* [TASK PROMPT] Copy the listing below in full, exactly.
EXERCISE DATA START
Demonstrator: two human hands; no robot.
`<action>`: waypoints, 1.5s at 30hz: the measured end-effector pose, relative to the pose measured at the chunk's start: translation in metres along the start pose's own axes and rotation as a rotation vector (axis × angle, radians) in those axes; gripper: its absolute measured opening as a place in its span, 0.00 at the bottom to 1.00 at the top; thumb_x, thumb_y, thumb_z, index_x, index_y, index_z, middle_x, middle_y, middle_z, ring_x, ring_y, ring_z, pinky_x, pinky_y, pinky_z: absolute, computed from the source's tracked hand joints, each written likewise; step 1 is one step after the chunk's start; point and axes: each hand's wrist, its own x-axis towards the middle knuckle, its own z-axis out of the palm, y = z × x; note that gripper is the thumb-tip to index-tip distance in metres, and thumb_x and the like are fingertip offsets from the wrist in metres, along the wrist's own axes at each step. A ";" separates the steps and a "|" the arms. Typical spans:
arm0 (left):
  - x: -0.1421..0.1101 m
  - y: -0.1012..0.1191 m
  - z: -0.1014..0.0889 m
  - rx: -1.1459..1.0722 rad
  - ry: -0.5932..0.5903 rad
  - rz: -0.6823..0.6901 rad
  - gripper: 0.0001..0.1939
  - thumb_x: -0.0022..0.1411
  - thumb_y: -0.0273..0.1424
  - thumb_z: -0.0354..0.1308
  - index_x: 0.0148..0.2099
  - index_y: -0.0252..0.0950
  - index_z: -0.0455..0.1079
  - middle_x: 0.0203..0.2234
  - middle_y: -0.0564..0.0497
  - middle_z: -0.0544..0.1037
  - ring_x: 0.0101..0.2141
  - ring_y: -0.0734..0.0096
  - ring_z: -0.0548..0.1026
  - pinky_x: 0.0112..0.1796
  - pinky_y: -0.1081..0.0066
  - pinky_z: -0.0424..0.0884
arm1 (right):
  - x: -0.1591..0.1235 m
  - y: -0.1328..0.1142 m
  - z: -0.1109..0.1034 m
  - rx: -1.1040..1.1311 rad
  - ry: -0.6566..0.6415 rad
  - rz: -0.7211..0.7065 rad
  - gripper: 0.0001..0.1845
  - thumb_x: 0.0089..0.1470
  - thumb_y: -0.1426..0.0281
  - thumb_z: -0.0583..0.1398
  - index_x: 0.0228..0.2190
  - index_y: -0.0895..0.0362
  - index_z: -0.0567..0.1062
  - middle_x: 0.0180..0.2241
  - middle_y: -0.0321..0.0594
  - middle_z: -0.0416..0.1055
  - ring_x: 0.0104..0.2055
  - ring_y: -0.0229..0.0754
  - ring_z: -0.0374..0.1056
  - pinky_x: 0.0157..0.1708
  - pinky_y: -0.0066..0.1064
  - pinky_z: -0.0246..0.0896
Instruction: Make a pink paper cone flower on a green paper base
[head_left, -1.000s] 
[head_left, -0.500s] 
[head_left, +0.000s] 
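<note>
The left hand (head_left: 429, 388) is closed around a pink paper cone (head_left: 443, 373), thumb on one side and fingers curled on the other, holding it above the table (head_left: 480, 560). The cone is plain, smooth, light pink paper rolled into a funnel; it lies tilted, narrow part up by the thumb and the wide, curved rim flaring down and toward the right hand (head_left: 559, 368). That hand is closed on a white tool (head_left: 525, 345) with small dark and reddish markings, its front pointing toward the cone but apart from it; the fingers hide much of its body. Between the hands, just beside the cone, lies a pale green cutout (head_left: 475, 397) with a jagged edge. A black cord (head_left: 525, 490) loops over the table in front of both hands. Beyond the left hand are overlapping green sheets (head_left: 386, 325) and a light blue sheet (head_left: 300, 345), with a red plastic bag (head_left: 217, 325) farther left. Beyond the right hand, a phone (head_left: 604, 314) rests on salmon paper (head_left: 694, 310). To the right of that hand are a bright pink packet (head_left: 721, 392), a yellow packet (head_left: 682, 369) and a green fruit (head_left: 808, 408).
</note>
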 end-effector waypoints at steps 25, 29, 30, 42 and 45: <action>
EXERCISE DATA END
* [WORKED SOLUTION]
Demonstrator: two human hands; no robot.
`<action>`: waypoints, 1.5s at 30hz: the measured end-effector pose, relative to the pose measured at the chunk's start: translation in metres along the start pose's own axes and rotation as a rotation vector (axis × angle, radians) in those axes; gripper: its absolute measured opening as a place in its span, 0.00 at the bottom to 1.00 at the top; thumb_x, thumb_y, thumb_z, index_x, index_y, index_z, middle_x, middle_y, middle_z, ring_x, ring_y, ring_z, pinky_x, pinky_y, pinky_z: absolute, computed from the source's tracked hand joints, each written likewise; step 1 is one step after the chunk's start; point and axes: each hand's wrist, its own x-axis towards the middle knuckle, its own z-axis out of the palm, y = z × x; note that gripper is the thumb-tip to index-tip distance in metres, and thumb_x and the like are fingertip offsets from the wrist in metres, along the wrist's own axes at each step. A ";" separates the steps and a "|" the arms. Typical spans:
arm0 (left):
  - x: -0.1421..0.1101 m
  - y: -0.1012..0.1191 m
  - z: -0.1014..0.0889 m
  - rx: -1.1459..1.0722 rad
  - ry: -0.5932..0.5903 rad
  - rz: -0.6823..0.6901 rad
  - gripper: 0.0001..0.1939
  - thumb_x: -0.0022..0.1411
  - thumb_y: -0.0273..0.1424
  - thumb_z: -0.0354..0.1308
  - index_x: 0.0148..0.2099
  - index_y: -0.0252..0.0950
  - index_z: -0.0455..0.1079
  - middle_x: 0.0203..0.2234
  - middle_y: -0.0564..0.0497
  - middle_z: -0.0544..0.1037
  - ring_x: 0.0101..0.2141
  - ring_y: -0.0734..0.0096
  - ring_z: -0.0548..0.1026
  - pinky_x: 0.0112..0.1796
  - pinky_y: -0.1081..0.0066
  - pinky_z: -0.0424..0.0884
arm1 (right):
  - x: -0.1591..0.1235 m
  - y: -0.1328..0.1142 m
  - z: -0.1109..0.1034 m
  - rx: -1.1040..1.1311 rad
  - ry: -0.6566..0.6415 rad
  - rz: -0.7211..0.7065 rad
  - gripper: 0.0001..0.1845
  - thumb_x: 0.0089..0.1470
  - thumb_y: -0.1426..0.0281
  - thumb_z: -0.0583..0.1398
  - index_x: 0.0228..0.2190
  - index_y: -0.0895..0.0362
  - index_z: -0.0567..0.1062
  - middle_x: 0.0180..0.2241
  - middle_y: -0.0321..0.0594
  - middle_z: -0.0416..0.1055
  - ring_x: 0.0104..0.2055
  - ring_y: -0.0229..0.0754
  - ring_z: -0.0374..0.1056
  - pinky_x: 0.0157..0.1708
  - pinky_y: -0.0066..0.1064
  - pinky_z: -0.0246..0.0896
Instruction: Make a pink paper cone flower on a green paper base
[head_left, -1.000s] 
[head_left, -0.500s] 
[head_left, +0.000s] 
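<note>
The left hand (head_left: 429, 388) is closed around a pink paper cone (head_left: 443, 373), thumb on one side and fingers curled on the other, holding it above the table (head_left: 480, 560). The cone is plain, smooth, light pink paper rolled into a funnel; it lies tilted, narrow part up by the thumb and the wide, curved rim flaring down and toward the right hand (head_left: 559, 368). That hand is closed on a white tool (head_left: 525, 345) with small dark and reddish markings, its front pointing toward the cone but apart from it; the fingers hide much of its body. Between the hands, just beside the cone, lies a pale green cutout (head_left: 475, 397) with a jagged edge. A black cord (head_left: 525, 490) loops over the table in front of both hands. Beyond the left hand are overlapping green sheets (head_left: 386, 325) and a light blue sheet (head_left: 300, 345), with a red plastic bag (head_left: 217, 325) farther left. Beyond the right hand, a phone (head_left: 604, 314) rests on salmon paper (head_left: 694, 310). To the right of that hand are a bright pink packet (head_left: 721, 392), a yellow packet (head_left: 682, 369) and a green fruit (head_left: 808, 408).
</note>
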 end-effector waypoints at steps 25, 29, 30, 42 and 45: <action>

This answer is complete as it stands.